§ PROBLEM TO SOLVE
Up to and including the line containing "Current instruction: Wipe", retype each line of the listing below exactly, beginning with the first.

§ SUPPLIED ENTRIES
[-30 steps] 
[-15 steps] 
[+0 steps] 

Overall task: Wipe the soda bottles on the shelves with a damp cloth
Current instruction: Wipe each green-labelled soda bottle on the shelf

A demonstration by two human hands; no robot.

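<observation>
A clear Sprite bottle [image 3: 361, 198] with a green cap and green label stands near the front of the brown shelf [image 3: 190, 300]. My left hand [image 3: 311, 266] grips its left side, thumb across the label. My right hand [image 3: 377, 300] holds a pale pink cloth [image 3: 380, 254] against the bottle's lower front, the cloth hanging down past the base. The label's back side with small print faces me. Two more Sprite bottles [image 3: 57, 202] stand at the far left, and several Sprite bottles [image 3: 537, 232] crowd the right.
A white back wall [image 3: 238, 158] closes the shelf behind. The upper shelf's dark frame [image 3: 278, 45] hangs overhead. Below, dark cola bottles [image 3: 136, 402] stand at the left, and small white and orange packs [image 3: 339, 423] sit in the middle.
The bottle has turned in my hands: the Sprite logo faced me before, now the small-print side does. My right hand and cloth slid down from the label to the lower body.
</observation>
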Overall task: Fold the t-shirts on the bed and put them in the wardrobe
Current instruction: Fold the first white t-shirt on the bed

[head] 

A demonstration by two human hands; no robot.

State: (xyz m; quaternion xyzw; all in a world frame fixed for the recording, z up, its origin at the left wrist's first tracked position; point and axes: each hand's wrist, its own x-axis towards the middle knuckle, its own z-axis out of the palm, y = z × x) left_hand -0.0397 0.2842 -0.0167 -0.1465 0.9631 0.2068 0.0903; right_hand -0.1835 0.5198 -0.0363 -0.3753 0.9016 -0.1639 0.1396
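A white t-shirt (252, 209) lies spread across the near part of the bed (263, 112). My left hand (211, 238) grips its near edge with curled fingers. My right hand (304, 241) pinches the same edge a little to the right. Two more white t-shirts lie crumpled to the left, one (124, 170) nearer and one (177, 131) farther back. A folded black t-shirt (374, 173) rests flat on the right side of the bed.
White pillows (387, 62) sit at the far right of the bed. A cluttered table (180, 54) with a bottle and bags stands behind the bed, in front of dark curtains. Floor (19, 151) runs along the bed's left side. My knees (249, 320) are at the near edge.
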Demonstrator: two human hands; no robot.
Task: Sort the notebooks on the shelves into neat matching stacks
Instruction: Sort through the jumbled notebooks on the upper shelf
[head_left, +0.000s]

§ OUTPUT OF THE EXERCISE
[-30 steps] 
[-15 steps] 
[+0 steps] 

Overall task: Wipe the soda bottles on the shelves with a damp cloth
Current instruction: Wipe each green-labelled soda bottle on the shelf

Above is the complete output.